Appili last reported its financials in November where its fiscal second quarter 2021 featured no revenue and a net loss of $5.1 million or $0.09 per share for the six months ended September 30, 2020, compared to a loss of $2.9 million or $0.09 per share a year earlier. By the end of the fiscal Q2 Appili had cash and short-term investments of $22.9 million.
Loe has forecasted APLI to generate no revenue in fiscal 2021, $88.9 million in fiscal 2022 and $39.3 million in fiscal 2023, with EBITDA going from negative $6.2 million in 2021 to $82.1 million in 2022 to $32.1 million in 2023. At the time of publication, Loe’s $2.75 target represented a projected 12-month return of 175 per cent.
As for milestones, Loe said he is focused on favipiravir, which should produce interim Phase 3 data by the end of Appili’s fiscal fourth quarter 2021 and then final data by the end of the company’s fiscal first 2022, both of which the analyst is expecting to result in positive data.

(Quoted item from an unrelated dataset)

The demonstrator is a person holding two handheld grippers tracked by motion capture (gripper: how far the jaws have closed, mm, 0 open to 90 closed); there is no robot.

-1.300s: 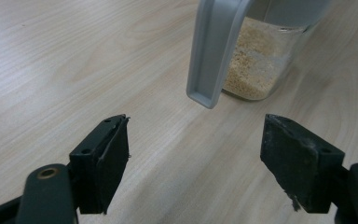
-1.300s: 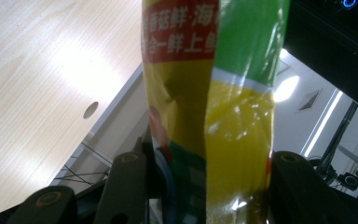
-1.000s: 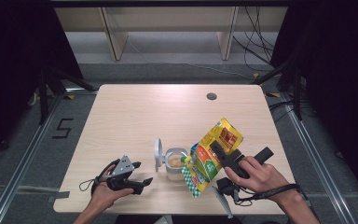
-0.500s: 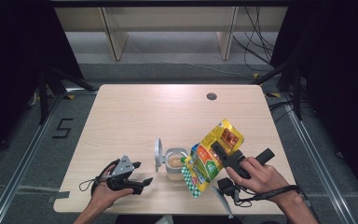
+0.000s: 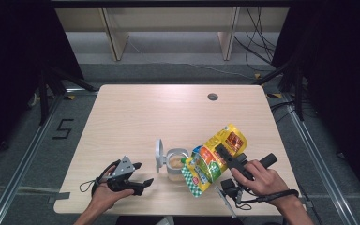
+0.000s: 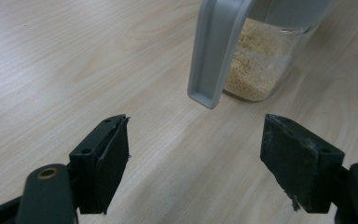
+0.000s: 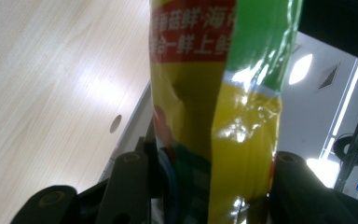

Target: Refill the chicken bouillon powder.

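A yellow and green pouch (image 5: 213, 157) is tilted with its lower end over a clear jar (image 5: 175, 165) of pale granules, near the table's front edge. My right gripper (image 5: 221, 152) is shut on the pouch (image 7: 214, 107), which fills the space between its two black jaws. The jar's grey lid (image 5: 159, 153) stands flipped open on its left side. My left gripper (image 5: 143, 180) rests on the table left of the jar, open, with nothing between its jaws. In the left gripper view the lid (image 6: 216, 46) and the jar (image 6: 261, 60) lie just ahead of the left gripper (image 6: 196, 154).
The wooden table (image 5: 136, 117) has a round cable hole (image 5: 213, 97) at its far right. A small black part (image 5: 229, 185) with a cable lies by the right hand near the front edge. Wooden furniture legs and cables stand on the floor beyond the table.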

“We are separately focused on timelines for Appili and its CRO partner CATO Research to commence a second and equally sizable 1,156-patient Phase III COVID-19 infection trial (the PEPCO trial), probably before end-of-FQ122, with PEPCO designed to assess favipiravir impact on vulnerable subjects (so elderly patients, or younger patients with at least one co-presenting pathology suggesting probability of developing severe symptoms) who have been exposed to a COVID-19-positive individual in recent days,” Loe said.
“We see upside to favipiravir’s market prospects if it can demonstrate prophylactic activity in such patients in addition to demonstrating disease mitigation in already-symptomatic COVID-19 patients,” he wrote.